Les bénéfices de la bourse MBI ont été tellement nombreux tout au long de ma scolarité. Grâce à la Fondation MBI Al Jaber, j’ai pu participer à une conférence à Londres où j’ai rencontré de nombreuses personnes formidables avec lesquelles j’ai pu réseauter et qui m’ont aidé professionnellement. À mon retour, une dame qui avait fondé Women Without Borders (Femmes Sans Frontières), et que j’avais rencontrée à Londres, m’a contacté, ce qui a permis de lancer la branche Yémenite de SAVE (Sisters Against Violent Extremism), la première plateforme féminine anti-terroriste. J’ai dirigé SAVE au Yémen et j’ai représenté l’organisation lors de nombreuses conférences internationales mais en raison du soulèvement populaire et de la détérioration des conditions de sécurité dans la région et au Yémen, nous avons dû mettre un terme à nos activités.

Néanmoins, mon Master m’a ouvert de nombreuses portes et offert plusieurs opportunités et j’ai reçu plusieurs offres de postes d’organismes internationaux très réputés. Londres était l’endroit où il fallait être et les relations internationales le bon cours pour moi. Cette expérience a été extrêmement gratifiante aussi bien au niveau professionnel que personnel. Je suis devenue une citoyenne du monde.

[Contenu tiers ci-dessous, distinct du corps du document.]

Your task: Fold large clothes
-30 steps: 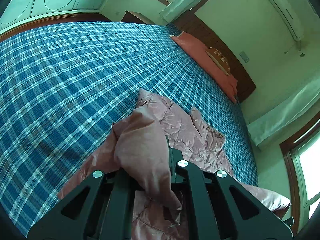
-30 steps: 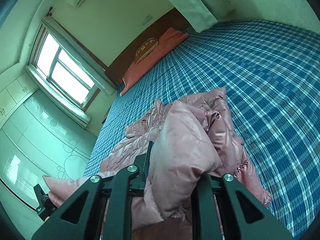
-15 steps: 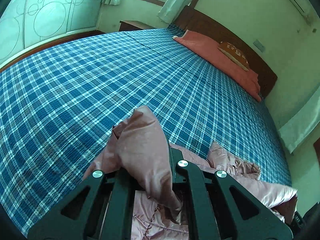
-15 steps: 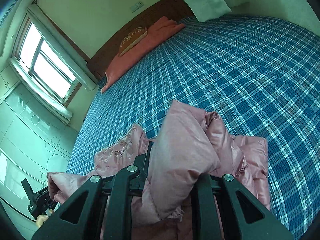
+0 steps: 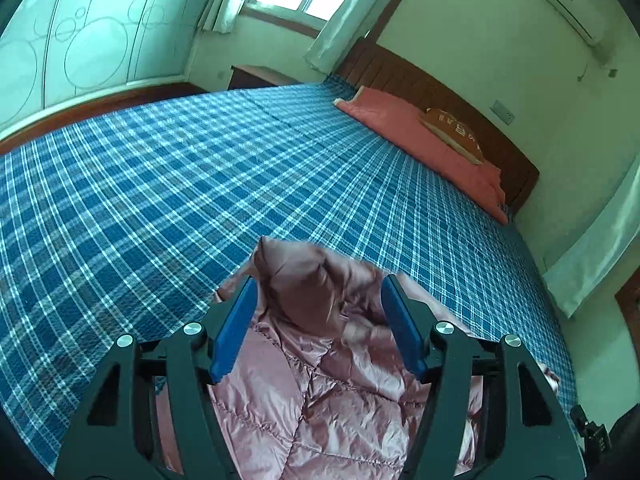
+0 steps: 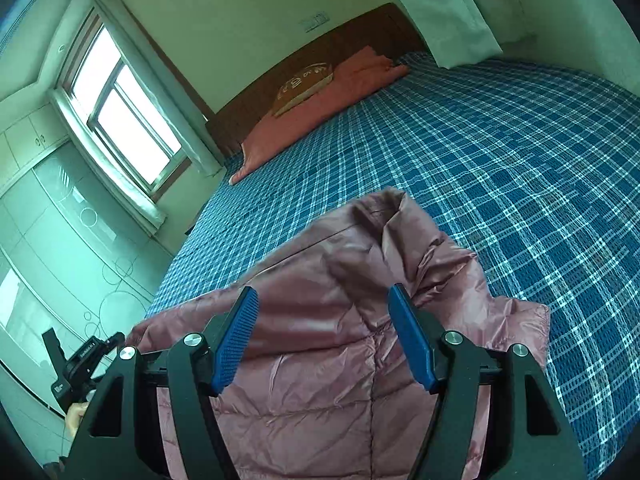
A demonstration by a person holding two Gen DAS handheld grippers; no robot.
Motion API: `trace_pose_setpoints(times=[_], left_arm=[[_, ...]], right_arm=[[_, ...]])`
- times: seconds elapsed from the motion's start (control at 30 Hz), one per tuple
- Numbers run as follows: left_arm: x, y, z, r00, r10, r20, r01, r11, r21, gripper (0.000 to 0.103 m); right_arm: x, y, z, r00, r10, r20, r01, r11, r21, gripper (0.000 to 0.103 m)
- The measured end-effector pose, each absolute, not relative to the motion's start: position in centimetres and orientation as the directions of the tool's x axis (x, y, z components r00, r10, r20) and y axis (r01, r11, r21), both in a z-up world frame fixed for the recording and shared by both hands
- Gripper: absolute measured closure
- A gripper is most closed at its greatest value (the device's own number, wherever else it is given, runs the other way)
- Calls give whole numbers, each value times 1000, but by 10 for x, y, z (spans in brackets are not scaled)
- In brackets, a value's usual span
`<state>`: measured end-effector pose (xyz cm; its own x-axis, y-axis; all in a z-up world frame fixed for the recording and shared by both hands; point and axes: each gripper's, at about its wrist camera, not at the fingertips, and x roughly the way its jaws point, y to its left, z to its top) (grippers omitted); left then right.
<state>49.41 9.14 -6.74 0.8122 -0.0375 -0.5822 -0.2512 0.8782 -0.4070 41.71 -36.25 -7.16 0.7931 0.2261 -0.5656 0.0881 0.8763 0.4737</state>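
A pink quilted down jacket [image 5: 320, 380] lies at the near edge of the blue plaid bed [image 5: 200, 184]. My left gripper [image 5: 318, 300] is open, its blue pads on either side of a raised fold of the jacket without pinching it. In the right wrist view the jacket [image 6: 332, 372] spreads under my right gripper [image 6: 322, 304], which is also open with a raised corner of fabric between its pads. The left gripper [image 6: 76, 364] shows at the lower left of the right wrist view.
A salmon blanket [image 5: 420, 140] with a brown pillow [image 5: 452, 132] lies along the wooden headboard [image 5: 440, 92]. The plaid sheet [image 6: 500, 160] stretches beyond the jacket. A window [image 6: 124, 108] and a wardrobe [image 5: 80, 36] line the walls.
Both grippers have opened and let go of the jacket folds they held. The jacket has dropped onto the bed and the cameras have tilted up toward the headboard.
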Motion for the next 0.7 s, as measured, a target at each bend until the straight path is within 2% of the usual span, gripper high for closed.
trace_pose_setpoints(times=[0.17, 0.33, 0.47, 0.53, 0.7], left_arm=[[509, 49, -74, 776, -23, -630, -134, 970, -201, 39], [538, 33, -108, 706, -43, -707, -139, 970, -197, 39], [556, 22, -131, 680, -33, -733, -148, 972, -181, 39], [563, 14, -136, 676, -27, -736, -142, 976, -167, 39], [586, -7, -152, 628, -32, -777, -88, 990, -112, 33]], right_arm=[[448, -323, -78, 738, 147, -658, 69, 954, 291, 36], [485, -289, -90, 689, 62, -722, 39, 992, 122, 36], [502, -287, -113, 628, -23, -778, 56, 998, 16, 36], [504, -297, -128, 590, -59, -805, 97, 995, -1, 36], [503, -329, -144, 581, -28, -814, 167, 982, 85, 36]])
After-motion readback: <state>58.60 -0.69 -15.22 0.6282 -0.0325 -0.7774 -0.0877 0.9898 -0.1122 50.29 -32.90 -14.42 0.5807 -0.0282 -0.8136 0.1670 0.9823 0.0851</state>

Actuellement, je travaille à l’UNFPA, le United Nations Population Fund, en tant qu’analyste communication. Je fais de la sensibilisation à la santé reproductive, aux droits en matière de reproduction, aux problématiques démographiques et à celles liées à l’égalité hommes-femmes. L’objectif est de contribuer à faire baisser la mortalité maternelle au Yémen (l’une des plus élevées de la région) et à aider l’UNFPA local à améliorer ses actions et ses modes d’information et de communication. Comme nous travaillons sur de nombreuses problématiques, je fais aussi la promotion de la politique et du programme de déploiement de l’UNFPA et je travaille auprès des partenaires, de la société civile, des médias locaux et internationaux et du grand public. C’est une mission exigeante et stimulante car le mandat de l’UNFPA est sensible d’un point de vue culturel, donc la communication joue un rôle primordial pour gérer les situations mentionnées ci-dessus de la meilleure façon possible, culturellement.

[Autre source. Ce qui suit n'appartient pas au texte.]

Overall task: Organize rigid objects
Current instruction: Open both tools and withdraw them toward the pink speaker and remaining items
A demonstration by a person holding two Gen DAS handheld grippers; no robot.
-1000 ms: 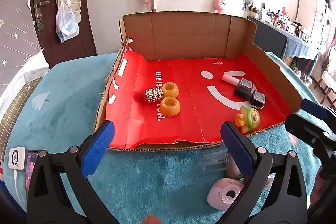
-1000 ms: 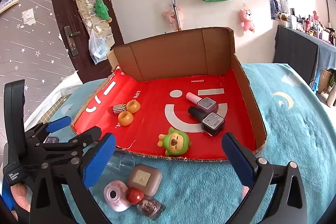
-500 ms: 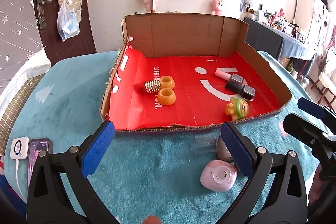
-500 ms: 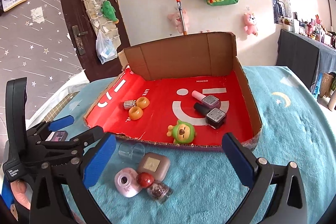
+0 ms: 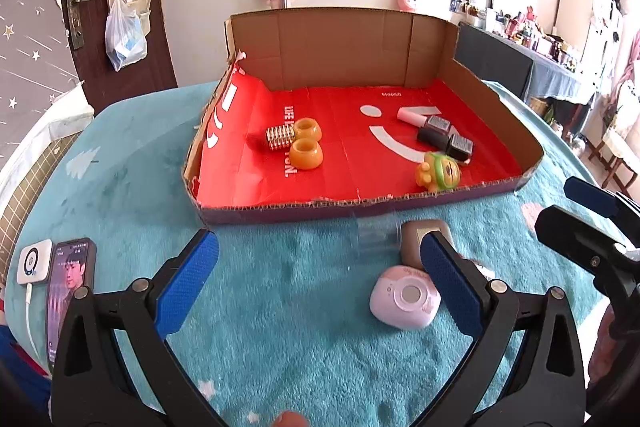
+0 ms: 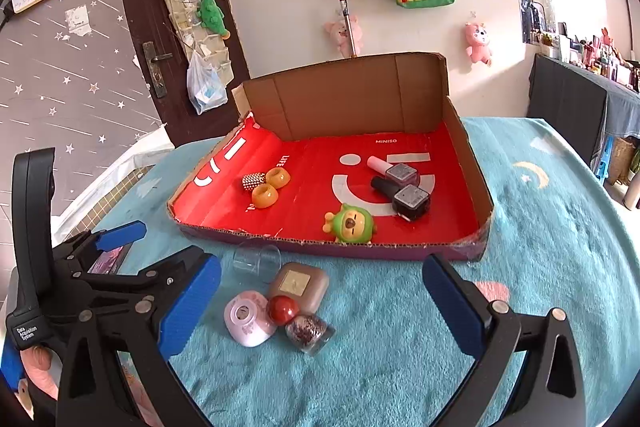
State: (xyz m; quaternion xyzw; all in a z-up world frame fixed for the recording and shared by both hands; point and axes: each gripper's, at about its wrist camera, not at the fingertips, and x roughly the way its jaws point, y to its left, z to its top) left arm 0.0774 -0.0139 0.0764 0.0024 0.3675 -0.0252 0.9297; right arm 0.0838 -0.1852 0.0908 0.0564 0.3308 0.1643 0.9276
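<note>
Both grippers, left (image 5: 316,291) and right (image 6: 320,303), I am holding wide open and empty over the pink case (image 6: 249,319) and brown case (image 6: 298,285) before the cardboard tray (image 6: 468,147).

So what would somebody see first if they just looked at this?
Probably the bright red cardboard tray in the middle of the teal blanket, with a little green toy figure near its front edge. Next, the small cluster on the blanket in front of it, topped by a shiny red ball.

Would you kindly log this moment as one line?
left hand-held gripper: open | right hand-held gripper: open | pink case: outside box
</note>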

Dans un contexte de troubles politiques et de soulèvement populaire dans la région, j’ai la chance de gérer les problématiques liées à la jeunesse pour l’UNFPA. Cela me permet de travailler avec les jeunes et de bâtir des projets et des programmes pour eux, ce qui est extrêmement motivant. J’apprends également beaucoup.

Récemment, j’ai été sélectionnée par le Département d’État américain pour participer au prestigieux programme « International Visitor » sur le thème « Éducation et militantisme pour les jeunes femmes ». C’est un programme multi régional auquel contribuent 17 pays. Je suis absolument ravie de pouvoir représenter mon pays dans le cadre d’un évènement de ce calibre. C’est une occasion en or de découvrir la culture américaine, son système scolaire et politique ainsi que la société civile et de nombreux autres aspects. Pour être honnête, à chaque fois que j’y vais, je ne peux pas m’empêcher de comparer avec Londres et la Grande-Bretagne (Londres est mon premier amour). Aux États-Unis, j’ai vécu une expérience d’une richesse inestimable où j’ai puisé énormément d’inspiration et appris beaucoup. Certaines des idées que j’utilise et compte mettre en œuvre viennent de mon séjour aux États-Unis.

J’espère réellement que tout le travail accompli et les efforts entrepris porteront leurs fruits dans un avenir proche, pour améliorer la vie des femmes, des hommes, des enfants et des jeunes à travers le Yémen. Je compte continuer à servir le peuple du Yémen, à contribuer à changer leur vie pour qu’un jour, je puisse rendre un peu de ce qui m’a été offert.